While the Occupy Movement made a splash, it has not resulted in any significant change in the levels of inequality.  The rich continue to get richer, and the percentage in poverty, no matter exactly how you define it, is growing steadily.

And then there’s this:  There is simply no doubt about it, all 7 billion of us can’t all live as high on the hog as most of us in the west do, and I was inspired and encouraged to read about Mujica, and the choices he’s making voluntarily, flying in the face of international protocol as he does so.

Learning about Jose and reading Evening the Odds, brings me to look again at my own life and ask some of the tough questions.  What can I do without? What can I delay or decide not to purchase?  How can I pass on what I don’t need?

I know, I know.  The economy stupid.  We need it to grow it.  Or do we?  Well I believe that we simply can’t continue to grow.  We have to transition to something more stable, and I, and you, and you, and you…. are called upon to do our part.

Have a read about what happens when we don’t –when we, as a species, keep on doing the growing, consuming thing, as we’ve done so often in the past.  One good source is Ronald Wright’s A Short History of Progress.  And Collapse:  How Societies Choose to Fail or Succeed, by Jared Diamond, also puts the ball squarely and resoundingly right smack back in our court.

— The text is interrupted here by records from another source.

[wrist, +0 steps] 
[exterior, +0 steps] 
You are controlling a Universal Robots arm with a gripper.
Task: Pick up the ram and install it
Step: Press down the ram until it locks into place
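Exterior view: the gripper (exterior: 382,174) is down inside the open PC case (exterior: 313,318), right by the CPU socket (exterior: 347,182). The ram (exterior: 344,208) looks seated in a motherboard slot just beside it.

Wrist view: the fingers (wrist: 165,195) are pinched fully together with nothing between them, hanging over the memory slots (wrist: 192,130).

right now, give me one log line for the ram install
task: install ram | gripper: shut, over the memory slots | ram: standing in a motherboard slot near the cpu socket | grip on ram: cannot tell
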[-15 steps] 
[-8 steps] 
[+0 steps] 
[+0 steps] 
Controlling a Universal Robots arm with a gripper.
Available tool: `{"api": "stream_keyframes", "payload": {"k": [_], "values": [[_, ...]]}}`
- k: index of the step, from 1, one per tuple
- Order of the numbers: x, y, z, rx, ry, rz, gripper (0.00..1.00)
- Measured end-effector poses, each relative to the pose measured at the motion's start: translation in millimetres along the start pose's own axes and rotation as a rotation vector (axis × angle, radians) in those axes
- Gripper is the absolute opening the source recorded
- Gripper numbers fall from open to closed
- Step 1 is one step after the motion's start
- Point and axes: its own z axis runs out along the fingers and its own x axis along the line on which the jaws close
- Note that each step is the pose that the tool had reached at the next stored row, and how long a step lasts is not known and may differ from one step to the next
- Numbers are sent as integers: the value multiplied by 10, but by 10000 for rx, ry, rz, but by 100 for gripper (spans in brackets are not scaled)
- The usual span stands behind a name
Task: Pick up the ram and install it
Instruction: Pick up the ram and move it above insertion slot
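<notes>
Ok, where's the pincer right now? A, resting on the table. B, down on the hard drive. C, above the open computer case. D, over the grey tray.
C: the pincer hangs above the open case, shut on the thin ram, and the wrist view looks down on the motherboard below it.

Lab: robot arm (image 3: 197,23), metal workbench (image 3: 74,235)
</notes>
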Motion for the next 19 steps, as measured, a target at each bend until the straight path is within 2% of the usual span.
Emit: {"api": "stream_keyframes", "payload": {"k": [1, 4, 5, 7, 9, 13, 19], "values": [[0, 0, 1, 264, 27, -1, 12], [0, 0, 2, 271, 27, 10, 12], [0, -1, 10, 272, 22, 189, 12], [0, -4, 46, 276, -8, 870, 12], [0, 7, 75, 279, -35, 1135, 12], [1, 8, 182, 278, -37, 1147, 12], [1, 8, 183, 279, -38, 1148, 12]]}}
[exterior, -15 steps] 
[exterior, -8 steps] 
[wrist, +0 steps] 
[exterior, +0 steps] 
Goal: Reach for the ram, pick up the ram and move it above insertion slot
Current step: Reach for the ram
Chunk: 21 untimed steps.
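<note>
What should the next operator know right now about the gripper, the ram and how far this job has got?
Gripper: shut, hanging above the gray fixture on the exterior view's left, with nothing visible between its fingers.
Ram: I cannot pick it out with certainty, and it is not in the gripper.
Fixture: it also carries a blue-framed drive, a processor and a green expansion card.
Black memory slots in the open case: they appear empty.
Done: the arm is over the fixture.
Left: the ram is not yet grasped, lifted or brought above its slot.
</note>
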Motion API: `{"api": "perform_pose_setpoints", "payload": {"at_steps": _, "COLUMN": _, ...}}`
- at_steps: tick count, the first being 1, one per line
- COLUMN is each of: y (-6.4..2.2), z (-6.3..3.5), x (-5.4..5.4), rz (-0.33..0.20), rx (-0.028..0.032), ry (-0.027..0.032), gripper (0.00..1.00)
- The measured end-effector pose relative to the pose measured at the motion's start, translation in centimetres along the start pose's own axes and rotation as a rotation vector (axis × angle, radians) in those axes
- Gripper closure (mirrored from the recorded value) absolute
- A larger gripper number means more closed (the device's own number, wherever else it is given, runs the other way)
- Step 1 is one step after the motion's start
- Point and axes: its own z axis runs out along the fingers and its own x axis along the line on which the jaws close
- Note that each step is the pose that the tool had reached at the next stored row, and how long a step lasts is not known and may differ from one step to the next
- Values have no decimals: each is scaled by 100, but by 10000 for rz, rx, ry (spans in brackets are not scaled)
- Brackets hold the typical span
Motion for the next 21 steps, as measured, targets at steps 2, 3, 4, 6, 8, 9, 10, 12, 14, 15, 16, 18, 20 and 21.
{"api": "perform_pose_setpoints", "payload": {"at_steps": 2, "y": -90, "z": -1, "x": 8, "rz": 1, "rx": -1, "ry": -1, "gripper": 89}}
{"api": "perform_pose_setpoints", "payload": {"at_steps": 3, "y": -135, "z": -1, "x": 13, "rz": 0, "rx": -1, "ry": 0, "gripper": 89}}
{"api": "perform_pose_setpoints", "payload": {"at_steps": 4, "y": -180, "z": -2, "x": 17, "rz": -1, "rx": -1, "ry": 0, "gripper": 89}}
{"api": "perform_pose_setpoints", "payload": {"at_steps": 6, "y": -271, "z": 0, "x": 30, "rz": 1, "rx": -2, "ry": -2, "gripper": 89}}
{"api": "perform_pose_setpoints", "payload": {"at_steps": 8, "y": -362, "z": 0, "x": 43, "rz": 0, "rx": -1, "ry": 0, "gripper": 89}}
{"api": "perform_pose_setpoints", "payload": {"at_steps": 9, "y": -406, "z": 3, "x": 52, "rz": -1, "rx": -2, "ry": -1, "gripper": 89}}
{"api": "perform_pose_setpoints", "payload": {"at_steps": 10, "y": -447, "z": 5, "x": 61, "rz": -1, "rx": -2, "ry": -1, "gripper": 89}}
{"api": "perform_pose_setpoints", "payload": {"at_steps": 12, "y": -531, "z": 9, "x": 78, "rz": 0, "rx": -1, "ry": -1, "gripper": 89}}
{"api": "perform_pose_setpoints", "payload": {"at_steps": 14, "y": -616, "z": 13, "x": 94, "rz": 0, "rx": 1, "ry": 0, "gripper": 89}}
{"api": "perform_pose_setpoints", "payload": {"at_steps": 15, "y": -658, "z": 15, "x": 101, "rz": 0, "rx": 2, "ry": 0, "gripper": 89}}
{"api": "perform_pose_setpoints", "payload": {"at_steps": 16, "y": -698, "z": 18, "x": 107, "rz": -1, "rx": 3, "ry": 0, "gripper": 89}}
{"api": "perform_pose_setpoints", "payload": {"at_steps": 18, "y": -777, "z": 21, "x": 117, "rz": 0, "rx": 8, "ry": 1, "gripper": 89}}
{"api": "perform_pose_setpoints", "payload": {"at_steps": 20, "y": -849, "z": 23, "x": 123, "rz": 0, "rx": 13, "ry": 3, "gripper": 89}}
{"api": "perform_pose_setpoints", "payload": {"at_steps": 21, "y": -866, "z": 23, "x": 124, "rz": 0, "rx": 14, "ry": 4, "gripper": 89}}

Shall we play ball?  We could ‘win’, and by that I mean survive as a species, with enough for all, more equity, more kindness, more sanity….  But only if we change the rules.  Radically.  And soon. That’s the way it looks to me, and having been nudged by Jose Murica, I wanted to share my thoughts with you.

Jill Schroder is the author of BECOMING: Journeying Toward Authenticity.  BECOMING is an invitation for self-reflection, and to mine our memorable moments for insights, meaning, andgrowth.  Check the website for a sample chapter, or see the reviews to get a flavor for the volume.  Follow me on Twitter, let’s be friends on Facebook :-)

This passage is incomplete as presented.